One way or another, for collective communication it is more convenient to use the open XMPP (Extensible Messaging and Presence Protocol) protocol, which was previously called Jabber. XMPP translates to Extensible Messaging and Presence Protocol, which is a very succinct name. Openness means full availability of source codes. You can raise your XMPP server, not depend on anyone and not pay anything for it. There are also a lot of ready-made servers and clients for every taste - for example, the desktop Pidgin and Xabber for Android.

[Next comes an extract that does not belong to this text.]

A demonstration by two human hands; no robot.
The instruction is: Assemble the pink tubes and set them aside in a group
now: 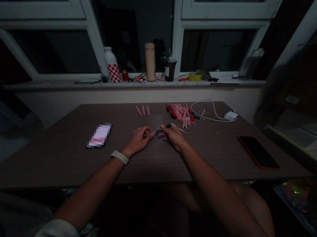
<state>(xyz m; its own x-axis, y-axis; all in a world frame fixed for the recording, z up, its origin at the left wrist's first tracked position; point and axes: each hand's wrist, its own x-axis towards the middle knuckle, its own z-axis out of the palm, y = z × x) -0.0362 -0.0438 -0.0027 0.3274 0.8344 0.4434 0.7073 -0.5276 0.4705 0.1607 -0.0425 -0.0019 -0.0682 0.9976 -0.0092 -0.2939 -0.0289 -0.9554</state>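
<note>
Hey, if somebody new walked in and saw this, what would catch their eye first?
First, the heap of pink and red pen parts on the brown desk, just beyond the hands. At centre, the right hand holds a slim dark pen toward the left hand. Off to the right lies a black phone in an orange-red case.

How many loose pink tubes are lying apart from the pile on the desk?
3: one pink tube on the left, one in the middle, and one on the right. All lie side by side on the desk, left of the pile. None seems hidden.
</note>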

Extensibility implies the ability to transfer not only text, but also data of a different type, as well as the addition of different functions and encryption schemes. For example, it is easy to transfer voice messages, videos and files over XMPP, encrypting them using TLS or PGP if desired. Not so long ago, the OMEMO extension protocol was created on the basis of XMPP, which uses the same DR from Open Whisper Systems as in Signal and WhatsApp, but without other disadvantages of the latter.

Conclusions​

Modern messengers claim to support end-to-end encryption, but it often turns out that it is implemented with oddities. In addition, there are many other holes in their code that were left accidentally or deliberately. The latter is much more likely when you consider how much money and labor of professionals was invested in their development. I try to strike a balance between comfort and the habitual enjoyment of paranoia. I use different messengers (which are more convenient for my interlocutors), but I never conduct really private conversations through them. There are many open source alternatives for this. In addition to Xabber, I would recommend Android users to take a closer look at Conversations, a free XMPP client with support for OTR, OMEMO, openPGP, and SOCKS5.